Aim of the task: Look below for the line containing "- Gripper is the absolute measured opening"; from there, print each line exactly up to and including the line containing "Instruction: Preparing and", and stop.

Exercise data:
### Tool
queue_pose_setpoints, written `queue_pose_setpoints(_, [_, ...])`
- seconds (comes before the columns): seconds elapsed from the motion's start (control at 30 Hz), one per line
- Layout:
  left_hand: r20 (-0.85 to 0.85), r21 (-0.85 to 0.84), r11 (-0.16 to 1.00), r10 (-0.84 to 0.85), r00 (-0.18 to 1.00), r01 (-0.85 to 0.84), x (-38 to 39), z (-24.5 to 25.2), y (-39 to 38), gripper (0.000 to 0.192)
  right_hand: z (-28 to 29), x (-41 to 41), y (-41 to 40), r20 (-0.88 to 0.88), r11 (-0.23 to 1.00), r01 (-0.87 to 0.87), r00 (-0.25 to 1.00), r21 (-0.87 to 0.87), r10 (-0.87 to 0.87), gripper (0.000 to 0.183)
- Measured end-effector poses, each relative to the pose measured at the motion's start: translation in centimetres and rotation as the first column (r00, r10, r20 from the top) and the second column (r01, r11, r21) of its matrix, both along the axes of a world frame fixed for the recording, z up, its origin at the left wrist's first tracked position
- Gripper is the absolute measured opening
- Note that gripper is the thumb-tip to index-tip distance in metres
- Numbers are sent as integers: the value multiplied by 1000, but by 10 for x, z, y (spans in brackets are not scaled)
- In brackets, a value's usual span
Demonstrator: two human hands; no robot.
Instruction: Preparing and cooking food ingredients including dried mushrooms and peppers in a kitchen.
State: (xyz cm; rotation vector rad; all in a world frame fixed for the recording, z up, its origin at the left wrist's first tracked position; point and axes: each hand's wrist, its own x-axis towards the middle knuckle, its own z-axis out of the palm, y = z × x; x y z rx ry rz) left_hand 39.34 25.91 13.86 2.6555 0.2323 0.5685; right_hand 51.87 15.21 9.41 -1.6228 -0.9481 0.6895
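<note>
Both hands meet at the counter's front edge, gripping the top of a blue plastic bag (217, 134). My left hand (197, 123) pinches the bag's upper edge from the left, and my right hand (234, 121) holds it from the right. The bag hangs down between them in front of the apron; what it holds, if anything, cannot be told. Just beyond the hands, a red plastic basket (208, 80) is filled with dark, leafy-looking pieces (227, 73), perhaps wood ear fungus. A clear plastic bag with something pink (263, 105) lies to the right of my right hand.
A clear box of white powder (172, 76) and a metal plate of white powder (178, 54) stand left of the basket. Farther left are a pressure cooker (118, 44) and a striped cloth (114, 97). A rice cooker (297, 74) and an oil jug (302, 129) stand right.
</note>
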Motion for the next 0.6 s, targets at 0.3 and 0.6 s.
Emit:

Finished exercise:
- Gripper is the absolute measured opening
- Note that gripper is the thumb-tip to index-tip distance in metres
- Numbers are sent as integers: the value multiplied by 1000, but by 10 for x, z, y (spans in brackets are not scaled)
- In brackets, a value's usual span
Demonstrator: two human hands; no robot.
Instruction: Preparing and cooking food ingredients including dried mushrooms and peppers in a kitchen.

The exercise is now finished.